# What is being asked:
For the listing below, give the count of lines containing "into", and no other text.
━━━━━ Record excerpts ━━━━━
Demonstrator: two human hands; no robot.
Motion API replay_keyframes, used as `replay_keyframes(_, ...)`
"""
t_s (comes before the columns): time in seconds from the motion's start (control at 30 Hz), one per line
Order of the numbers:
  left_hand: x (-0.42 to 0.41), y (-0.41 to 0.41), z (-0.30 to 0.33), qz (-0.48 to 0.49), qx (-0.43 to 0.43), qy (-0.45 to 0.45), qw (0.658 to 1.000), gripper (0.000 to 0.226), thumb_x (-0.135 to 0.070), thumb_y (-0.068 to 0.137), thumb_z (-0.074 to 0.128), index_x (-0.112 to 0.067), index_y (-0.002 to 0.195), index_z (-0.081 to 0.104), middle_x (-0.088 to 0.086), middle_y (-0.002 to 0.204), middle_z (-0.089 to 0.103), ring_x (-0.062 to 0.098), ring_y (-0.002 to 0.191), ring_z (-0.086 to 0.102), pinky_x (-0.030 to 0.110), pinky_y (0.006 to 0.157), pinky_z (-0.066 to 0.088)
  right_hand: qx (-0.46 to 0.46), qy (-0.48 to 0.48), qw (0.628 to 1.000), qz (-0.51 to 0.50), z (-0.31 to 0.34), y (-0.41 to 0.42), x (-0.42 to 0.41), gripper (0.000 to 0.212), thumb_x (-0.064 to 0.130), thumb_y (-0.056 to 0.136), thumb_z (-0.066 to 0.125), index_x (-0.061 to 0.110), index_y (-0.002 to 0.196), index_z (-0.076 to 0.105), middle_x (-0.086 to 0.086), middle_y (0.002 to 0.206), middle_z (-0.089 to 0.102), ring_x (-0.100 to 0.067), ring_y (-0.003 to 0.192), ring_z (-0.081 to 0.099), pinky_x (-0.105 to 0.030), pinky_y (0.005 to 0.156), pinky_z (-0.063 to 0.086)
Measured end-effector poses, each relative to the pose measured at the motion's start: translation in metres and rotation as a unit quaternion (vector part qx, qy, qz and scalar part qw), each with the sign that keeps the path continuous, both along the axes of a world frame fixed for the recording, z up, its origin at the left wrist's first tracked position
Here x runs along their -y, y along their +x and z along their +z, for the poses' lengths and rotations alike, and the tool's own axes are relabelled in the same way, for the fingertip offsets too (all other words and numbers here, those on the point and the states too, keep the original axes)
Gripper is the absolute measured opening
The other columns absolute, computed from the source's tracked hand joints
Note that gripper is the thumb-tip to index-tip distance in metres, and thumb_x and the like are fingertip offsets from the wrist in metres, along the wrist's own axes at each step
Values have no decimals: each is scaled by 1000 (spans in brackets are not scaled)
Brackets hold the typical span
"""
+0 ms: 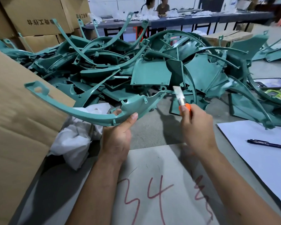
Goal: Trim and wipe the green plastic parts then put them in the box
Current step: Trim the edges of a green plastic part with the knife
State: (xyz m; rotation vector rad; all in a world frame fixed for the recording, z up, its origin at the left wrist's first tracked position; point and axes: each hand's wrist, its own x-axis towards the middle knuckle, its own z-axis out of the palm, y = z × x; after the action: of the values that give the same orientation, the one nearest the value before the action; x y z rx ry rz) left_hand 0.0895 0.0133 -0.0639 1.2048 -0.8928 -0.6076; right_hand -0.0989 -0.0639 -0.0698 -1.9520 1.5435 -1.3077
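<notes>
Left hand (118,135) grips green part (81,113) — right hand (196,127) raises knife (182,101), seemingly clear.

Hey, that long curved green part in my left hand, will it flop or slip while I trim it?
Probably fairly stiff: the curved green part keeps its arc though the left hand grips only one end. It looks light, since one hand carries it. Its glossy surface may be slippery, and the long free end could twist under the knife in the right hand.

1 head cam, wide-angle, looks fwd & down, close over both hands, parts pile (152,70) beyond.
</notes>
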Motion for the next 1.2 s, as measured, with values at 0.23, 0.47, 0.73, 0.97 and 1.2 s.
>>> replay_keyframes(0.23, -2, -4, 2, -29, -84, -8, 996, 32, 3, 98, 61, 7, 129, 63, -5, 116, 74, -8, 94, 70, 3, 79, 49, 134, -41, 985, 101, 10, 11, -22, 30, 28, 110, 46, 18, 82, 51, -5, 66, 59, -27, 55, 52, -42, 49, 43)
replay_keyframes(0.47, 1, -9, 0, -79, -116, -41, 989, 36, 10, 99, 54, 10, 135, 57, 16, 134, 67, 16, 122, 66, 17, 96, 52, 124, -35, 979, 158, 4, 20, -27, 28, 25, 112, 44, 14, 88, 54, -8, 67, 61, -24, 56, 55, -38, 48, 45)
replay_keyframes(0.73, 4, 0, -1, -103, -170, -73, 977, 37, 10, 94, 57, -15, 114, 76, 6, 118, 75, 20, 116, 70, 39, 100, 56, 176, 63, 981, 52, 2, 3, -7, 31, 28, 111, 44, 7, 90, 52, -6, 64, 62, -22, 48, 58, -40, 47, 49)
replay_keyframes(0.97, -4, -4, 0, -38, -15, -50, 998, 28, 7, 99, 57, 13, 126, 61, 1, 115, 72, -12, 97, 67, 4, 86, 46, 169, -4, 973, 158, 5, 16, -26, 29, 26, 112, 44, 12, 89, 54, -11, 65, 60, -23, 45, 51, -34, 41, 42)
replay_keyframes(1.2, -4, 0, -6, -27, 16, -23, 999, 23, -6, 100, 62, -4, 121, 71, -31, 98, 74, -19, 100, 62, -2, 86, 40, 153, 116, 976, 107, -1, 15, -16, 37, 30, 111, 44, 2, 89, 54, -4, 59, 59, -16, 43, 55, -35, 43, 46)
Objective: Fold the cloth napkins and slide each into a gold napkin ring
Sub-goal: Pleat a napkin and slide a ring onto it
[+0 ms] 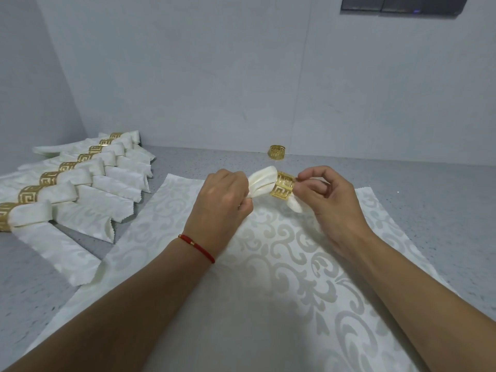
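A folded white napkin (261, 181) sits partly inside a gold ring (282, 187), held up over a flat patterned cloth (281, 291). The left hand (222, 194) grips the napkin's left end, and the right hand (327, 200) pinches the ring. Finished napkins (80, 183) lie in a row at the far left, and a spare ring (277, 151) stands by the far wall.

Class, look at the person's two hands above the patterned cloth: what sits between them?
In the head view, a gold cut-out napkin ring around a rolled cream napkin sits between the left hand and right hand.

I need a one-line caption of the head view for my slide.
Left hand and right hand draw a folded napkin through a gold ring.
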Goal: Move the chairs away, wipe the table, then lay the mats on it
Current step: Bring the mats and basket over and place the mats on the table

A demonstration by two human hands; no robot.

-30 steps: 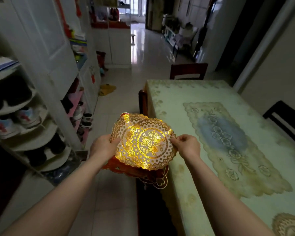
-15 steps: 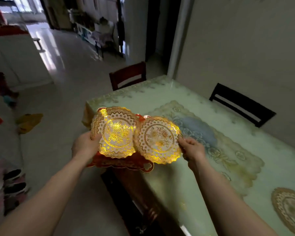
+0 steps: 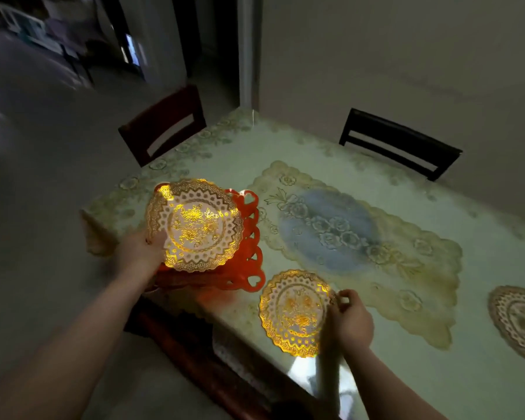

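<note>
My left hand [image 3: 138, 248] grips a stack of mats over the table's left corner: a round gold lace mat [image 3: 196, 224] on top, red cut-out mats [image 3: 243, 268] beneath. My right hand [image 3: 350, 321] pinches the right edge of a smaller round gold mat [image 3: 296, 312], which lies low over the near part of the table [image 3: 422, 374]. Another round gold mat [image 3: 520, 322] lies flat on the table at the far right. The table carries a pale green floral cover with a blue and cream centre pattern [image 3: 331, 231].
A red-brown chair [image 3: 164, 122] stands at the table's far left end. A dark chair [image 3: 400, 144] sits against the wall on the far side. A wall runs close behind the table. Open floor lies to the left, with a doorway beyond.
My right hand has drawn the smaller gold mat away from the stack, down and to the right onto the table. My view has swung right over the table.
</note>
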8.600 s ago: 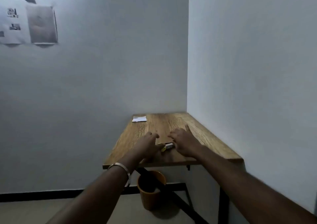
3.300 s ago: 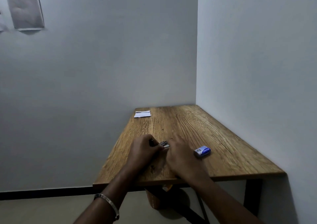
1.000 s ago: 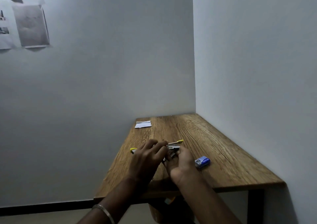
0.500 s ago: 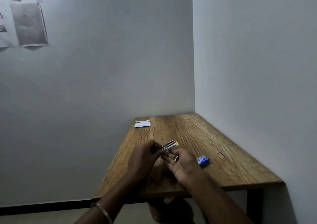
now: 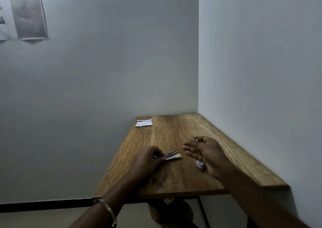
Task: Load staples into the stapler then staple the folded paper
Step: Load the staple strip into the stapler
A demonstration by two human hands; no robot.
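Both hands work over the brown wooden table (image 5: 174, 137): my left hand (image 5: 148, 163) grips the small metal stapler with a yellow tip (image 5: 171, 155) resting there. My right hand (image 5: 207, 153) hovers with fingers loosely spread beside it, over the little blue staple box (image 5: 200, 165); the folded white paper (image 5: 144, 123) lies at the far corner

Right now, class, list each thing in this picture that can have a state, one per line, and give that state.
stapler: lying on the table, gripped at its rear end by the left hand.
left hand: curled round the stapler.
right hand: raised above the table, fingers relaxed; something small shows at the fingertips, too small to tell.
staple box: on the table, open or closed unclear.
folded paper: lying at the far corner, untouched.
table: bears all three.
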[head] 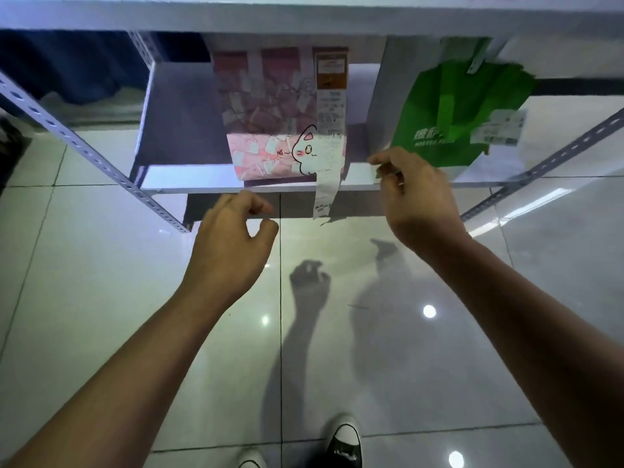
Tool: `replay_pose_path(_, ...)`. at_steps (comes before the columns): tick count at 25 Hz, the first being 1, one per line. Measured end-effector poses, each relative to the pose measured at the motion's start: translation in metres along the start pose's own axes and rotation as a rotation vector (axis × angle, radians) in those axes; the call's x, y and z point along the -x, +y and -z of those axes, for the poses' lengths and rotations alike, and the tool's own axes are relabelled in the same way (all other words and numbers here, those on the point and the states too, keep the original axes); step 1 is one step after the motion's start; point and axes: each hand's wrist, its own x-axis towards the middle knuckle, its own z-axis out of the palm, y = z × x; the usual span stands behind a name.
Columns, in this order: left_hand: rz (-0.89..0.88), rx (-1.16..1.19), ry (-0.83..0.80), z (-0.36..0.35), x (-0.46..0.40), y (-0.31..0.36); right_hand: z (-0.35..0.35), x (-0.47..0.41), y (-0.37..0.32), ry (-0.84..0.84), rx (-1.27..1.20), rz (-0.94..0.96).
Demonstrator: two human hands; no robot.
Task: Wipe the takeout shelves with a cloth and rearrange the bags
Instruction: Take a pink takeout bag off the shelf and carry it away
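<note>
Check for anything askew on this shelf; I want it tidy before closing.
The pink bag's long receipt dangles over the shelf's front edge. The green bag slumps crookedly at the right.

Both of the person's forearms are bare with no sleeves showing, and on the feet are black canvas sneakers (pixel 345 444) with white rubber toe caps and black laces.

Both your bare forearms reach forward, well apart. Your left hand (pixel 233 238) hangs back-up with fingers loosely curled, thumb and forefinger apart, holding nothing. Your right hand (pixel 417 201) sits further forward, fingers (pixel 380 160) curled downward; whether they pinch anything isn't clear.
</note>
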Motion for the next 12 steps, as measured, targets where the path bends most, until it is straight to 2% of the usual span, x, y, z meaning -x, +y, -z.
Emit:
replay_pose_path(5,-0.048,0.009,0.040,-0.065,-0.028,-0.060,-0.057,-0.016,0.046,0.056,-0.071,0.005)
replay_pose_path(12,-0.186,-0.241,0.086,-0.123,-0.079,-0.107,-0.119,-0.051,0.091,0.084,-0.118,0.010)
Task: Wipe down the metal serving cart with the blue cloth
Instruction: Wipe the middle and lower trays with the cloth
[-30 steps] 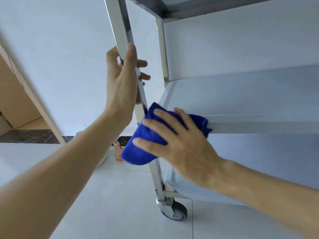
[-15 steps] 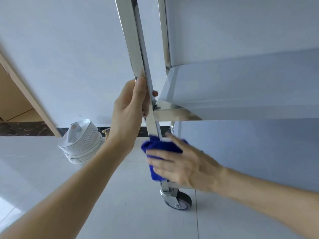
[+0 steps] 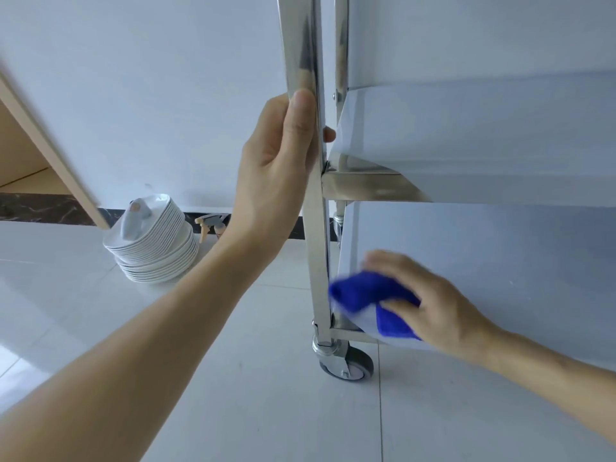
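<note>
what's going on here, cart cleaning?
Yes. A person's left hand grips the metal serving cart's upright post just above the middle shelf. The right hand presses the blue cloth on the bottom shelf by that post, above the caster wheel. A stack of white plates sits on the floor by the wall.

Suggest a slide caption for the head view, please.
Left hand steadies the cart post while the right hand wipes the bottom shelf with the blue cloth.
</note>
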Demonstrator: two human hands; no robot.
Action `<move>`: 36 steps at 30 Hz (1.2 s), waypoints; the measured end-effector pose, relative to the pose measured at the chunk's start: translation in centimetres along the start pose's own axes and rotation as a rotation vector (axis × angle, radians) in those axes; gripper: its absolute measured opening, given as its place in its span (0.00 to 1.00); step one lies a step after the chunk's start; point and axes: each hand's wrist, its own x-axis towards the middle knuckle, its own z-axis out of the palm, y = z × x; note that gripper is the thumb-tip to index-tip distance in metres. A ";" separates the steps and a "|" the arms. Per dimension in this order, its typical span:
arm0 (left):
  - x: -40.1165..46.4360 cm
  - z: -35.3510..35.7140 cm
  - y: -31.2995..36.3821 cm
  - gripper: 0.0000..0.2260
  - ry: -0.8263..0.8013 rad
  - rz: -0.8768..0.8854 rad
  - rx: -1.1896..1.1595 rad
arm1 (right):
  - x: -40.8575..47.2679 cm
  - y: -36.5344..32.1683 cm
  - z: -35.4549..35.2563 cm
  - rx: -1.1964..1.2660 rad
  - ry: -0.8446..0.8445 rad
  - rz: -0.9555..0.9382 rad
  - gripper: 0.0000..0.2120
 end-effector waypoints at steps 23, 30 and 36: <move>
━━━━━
# Completed exercise:
3